* _Task description_
Each line below with the string "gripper" should be copied.

* _Input data_
⁂

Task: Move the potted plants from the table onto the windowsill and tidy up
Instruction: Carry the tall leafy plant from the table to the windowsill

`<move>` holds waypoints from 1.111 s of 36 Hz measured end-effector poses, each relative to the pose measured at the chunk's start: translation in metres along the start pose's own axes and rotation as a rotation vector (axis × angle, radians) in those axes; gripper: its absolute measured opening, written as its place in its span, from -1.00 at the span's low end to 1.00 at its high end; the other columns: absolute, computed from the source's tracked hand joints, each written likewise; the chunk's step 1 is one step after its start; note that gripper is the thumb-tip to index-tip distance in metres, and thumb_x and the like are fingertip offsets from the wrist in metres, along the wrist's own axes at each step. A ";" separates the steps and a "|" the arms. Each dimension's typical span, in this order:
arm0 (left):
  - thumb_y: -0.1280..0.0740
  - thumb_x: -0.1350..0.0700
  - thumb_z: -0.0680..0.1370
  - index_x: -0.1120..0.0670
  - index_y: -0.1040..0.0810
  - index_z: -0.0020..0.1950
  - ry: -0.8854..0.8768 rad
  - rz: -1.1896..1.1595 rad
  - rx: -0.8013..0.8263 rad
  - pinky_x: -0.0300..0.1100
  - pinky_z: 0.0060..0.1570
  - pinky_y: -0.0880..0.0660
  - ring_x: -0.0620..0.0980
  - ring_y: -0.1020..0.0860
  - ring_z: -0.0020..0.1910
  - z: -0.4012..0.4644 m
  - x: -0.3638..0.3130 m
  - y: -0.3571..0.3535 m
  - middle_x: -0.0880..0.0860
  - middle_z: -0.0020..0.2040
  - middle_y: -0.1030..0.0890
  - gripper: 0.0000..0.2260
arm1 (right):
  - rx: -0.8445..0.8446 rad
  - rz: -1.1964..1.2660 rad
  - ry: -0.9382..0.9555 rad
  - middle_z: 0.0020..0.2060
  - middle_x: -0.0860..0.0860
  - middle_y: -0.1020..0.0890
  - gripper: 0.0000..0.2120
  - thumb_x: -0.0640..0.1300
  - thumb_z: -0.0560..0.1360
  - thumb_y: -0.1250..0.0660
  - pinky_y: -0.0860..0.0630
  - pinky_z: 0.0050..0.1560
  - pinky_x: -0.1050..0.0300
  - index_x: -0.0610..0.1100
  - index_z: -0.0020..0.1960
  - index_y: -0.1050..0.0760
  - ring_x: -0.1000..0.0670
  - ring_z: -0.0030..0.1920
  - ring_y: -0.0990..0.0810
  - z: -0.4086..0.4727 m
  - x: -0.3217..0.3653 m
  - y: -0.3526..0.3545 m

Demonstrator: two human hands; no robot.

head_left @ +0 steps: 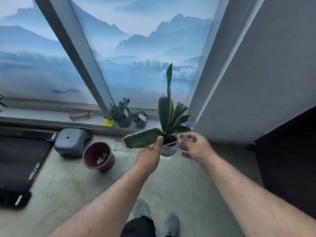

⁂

* _Response to the exercise_
`<move>` holds waypoints from 1.111 s of 36 Hz measured end-effector poses, each relative to the pose measured at the chunk's start: translation in metres along the start pose's own axes and rotation as a rotation vector (axis × angle, radians) in those axes; gripper: its absolute measured opening, written as its place in its span, from -1.00 at the span's low end to 1.00 at its high end; the other columns: absolute, computed from the source's tracked hand joints, each written likewise; the chunk's step 1 is one step after its start; note that gripper is the thumb-tip to index-tip distance in metres, and thumb_x and the like are fingertip offsets from the wrist in metres, along the wrist's own axes at each step. A ";" separates the steps and a "|" the arms. Each dimension's typical span, in this order:
  - gripper: 0.0000..0.2260
  - gripper: 0.0000..0.2120

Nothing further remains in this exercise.